Easiest thing to change is hardware - bigger servers, more memory etc., or better bandwidth. Can you see if any of those resources are constrained?
Next thing to look at is to change the communication protocol to be more efficient - how do clients receive the stocks? Can you reduce data size? 1.5M for only 5 clients sounds a lot...
Next, you might look at some kind of quality of service solution - provide dedicated hardware for "premium" customers, with reduced resource contention, more servers, more bandwidth - this will probably require changes to the architecture.
Next, you could consider changing the architecture - right now, your clients "pull" data from the client servers. You could, instead, "push" data out - that way, you shave off the polling interval on the client end.
At the very end of the list, I'd consider a different technology stack; Java is a fine programming language, but if absolute performance is a key priority, C/C++ is still faster. Clearly, that's a huge change, and a well-written Java app will be faster than a poorly written C/C++ app (and far more stable).
To trace the source of the delay I would add timing data to your end to end process.
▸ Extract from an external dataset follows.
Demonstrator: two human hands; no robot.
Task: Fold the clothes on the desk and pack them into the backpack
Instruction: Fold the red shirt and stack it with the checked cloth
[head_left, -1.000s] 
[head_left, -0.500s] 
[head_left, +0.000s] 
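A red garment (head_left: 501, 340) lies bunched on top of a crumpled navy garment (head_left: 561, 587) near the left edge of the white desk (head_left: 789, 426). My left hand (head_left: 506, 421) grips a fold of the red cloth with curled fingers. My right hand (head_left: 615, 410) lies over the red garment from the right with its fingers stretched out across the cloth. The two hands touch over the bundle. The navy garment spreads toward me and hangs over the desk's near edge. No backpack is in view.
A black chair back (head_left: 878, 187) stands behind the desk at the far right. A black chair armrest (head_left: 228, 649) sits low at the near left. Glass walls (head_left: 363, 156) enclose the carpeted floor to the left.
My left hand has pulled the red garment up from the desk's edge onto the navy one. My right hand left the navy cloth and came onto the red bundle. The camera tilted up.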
You can do this using an external log, or by adding meta data to your messages.
What you want to get is a timestamp at key stages in your application 3-5 is enough to start with. Normally I would use System.nanoTime() because I am looking for micro-second delays, but in your case System.currentTimeMillis() is likely to be enough, esp if you average over many samples (you will still get 0.1 ms accuracy on an average, with Ubuntu)
Compare time stamps for the same messages as it passes through your system and look for the highest average delay. Once you have found this try breaking this interval into more stages to zoom in on the problem.
I would analyse any stage which has a verage delay over over 1 ms for your situation.
If clients are updating every minute, there might not be a good technical reason to do this, but you don't want to be seen as being slow and your traders at a disavantage even if in reality it won't make a difference.